■ Work required: Look through the records below and copy each line that includes the word "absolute".

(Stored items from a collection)

*** Block opens ***

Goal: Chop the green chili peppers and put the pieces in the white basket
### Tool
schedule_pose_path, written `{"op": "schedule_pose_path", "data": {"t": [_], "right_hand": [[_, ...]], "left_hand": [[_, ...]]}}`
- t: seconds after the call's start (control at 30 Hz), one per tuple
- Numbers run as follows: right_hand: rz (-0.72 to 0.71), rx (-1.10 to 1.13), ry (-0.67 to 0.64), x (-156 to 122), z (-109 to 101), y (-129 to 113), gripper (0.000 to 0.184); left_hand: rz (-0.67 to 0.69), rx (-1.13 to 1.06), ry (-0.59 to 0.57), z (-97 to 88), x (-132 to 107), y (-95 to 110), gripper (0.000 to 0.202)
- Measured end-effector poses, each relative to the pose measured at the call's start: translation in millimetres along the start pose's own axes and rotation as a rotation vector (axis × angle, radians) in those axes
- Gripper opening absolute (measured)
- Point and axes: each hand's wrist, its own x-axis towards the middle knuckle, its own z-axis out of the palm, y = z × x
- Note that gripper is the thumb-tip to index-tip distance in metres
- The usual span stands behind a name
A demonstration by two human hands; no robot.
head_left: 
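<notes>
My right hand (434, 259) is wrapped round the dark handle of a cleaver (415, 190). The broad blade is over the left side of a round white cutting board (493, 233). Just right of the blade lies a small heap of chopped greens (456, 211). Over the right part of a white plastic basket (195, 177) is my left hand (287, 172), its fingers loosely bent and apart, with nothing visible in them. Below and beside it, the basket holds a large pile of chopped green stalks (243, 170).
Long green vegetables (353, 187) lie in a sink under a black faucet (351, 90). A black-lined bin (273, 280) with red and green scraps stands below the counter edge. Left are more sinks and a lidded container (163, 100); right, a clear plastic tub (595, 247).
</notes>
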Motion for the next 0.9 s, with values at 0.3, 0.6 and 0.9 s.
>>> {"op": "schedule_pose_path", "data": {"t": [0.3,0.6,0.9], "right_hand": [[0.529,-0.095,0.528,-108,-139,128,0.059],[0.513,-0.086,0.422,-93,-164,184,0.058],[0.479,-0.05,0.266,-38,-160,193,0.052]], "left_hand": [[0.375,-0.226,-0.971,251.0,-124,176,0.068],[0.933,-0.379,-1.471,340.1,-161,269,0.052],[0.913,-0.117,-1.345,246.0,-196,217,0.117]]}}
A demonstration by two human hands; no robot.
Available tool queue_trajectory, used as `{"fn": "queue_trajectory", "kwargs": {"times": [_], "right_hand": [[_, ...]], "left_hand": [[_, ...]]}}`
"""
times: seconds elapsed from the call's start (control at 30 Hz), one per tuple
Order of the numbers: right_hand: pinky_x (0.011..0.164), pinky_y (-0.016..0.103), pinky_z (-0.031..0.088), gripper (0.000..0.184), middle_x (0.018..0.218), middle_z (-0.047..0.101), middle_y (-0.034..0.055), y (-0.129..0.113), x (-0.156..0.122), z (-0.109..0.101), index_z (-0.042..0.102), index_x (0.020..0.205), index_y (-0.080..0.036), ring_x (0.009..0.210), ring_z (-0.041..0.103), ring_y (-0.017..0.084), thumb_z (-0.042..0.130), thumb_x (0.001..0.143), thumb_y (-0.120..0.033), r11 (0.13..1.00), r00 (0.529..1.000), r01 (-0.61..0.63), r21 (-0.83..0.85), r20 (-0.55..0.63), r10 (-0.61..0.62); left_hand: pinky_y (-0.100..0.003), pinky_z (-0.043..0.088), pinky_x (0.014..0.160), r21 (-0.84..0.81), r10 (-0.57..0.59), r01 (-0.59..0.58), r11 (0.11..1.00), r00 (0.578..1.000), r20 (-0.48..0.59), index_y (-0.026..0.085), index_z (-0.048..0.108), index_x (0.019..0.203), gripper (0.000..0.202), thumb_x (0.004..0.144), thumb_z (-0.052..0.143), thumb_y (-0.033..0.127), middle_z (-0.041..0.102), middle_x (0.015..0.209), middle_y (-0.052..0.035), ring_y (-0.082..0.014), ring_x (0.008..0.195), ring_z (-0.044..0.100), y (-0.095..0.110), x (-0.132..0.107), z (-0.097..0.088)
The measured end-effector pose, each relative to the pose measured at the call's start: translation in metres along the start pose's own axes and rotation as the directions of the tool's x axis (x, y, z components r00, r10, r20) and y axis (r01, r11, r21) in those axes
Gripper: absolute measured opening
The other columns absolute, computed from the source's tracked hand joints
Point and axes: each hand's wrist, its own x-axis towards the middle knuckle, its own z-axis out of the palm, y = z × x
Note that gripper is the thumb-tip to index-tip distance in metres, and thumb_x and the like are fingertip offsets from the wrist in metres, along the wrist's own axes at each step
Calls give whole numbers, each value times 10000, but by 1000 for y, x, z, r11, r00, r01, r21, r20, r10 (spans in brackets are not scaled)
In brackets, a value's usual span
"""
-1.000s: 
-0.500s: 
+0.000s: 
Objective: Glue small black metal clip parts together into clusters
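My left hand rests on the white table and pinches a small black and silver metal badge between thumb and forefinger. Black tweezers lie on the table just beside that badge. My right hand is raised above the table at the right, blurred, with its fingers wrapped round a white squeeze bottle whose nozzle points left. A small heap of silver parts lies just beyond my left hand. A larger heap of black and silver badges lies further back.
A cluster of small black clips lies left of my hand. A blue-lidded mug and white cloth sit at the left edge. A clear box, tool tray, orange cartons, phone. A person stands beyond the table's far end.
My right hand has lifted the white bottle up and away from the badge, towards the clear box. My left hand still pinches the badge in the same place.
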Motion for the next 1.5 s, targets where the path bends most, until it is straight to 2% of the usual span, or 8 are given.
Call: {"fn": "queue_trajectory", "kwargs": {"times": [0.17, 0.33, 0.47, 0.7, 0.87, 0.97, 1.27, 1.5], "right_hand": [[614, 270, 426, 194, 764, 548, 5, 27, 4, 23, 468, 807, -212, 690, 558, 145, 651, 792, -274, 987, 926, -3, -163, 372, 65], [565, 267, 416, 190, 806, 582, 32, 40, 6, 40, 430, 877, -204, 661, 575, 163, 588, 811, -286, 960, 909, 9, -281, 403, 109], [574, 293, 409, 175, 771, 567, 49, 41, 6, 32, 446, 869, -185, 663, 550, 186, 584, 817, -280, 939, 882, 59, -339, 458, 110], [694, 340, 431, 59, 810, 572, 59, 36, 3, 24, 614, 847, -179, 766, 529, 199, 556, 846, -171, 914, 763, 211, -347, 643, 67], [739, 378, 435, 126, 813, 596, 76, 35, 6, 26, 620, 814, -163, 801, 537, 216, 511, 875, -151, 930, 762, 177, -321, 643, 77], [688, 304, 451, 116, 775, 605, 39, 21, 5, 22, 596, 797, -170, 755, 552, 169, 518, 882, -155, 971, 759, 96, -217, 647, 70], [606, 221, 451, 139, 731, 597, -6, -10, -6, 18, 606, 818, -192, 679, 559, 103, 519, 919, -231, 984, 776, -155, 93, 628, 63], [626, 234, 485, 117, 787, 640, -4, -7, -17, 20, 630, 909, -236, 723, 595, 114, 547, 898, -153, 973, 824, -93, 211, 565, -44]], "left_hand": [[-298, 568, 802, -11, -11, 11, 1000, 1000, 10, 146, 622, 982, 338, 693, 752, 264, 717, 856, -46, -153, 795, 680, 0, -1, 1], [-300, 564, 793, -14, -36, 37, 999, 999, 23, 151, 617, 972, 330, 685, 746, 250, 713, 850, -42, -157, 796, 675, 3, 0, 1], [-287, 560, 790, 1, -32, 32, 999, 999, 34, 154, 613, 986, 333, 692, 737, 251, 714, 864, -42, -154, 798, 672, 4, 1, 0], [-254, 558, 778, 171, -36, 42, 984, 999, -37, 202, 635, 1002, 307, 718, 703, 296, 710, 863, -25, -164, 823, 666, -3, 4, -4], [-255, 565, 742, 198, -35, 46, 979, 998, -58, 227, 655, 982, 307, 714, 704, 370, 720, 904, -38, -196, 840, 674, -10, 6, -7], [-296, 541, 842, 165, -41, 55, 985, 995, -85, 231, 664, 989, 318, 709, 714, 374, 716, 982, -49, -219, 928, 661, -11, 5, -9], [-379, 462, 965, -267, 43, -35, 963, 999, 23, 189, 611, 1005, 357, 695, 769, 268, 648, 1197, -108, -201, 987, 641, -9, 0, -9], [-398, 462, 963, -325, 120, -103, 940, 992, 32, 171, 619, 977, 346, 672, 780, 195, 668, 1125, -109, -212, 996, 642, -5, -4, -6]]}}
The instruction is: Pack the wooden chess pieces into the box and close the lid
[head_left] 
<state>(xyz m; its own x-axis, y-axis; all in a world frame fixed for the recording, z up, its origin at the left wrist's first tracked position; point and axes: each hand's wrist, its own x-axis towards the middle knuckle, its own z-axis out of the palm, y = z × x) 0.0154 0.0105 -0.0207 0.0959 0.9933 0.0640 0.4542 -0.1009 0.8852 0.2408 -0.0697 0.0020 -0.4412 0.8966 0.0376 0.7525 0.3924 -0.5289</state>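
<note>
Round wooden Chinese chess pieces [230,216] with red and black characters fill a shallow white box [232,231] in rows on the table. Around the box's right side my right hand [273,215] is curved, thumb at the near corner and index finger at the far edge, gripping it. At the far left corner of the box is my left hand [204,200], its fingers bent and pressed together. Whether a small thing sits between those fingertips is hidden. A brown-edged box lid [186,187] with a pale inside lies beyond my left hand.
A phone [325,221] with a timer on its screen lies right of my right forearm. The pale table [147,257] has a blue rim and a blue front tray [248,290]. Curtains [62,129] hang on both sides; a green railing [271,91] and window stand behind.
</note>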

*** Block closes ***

■ Exercise response:
- Gripper opening absolute (measured)
Gripper: absolute measured opening
The other columns absolute, computed from the source's tracked hand joints

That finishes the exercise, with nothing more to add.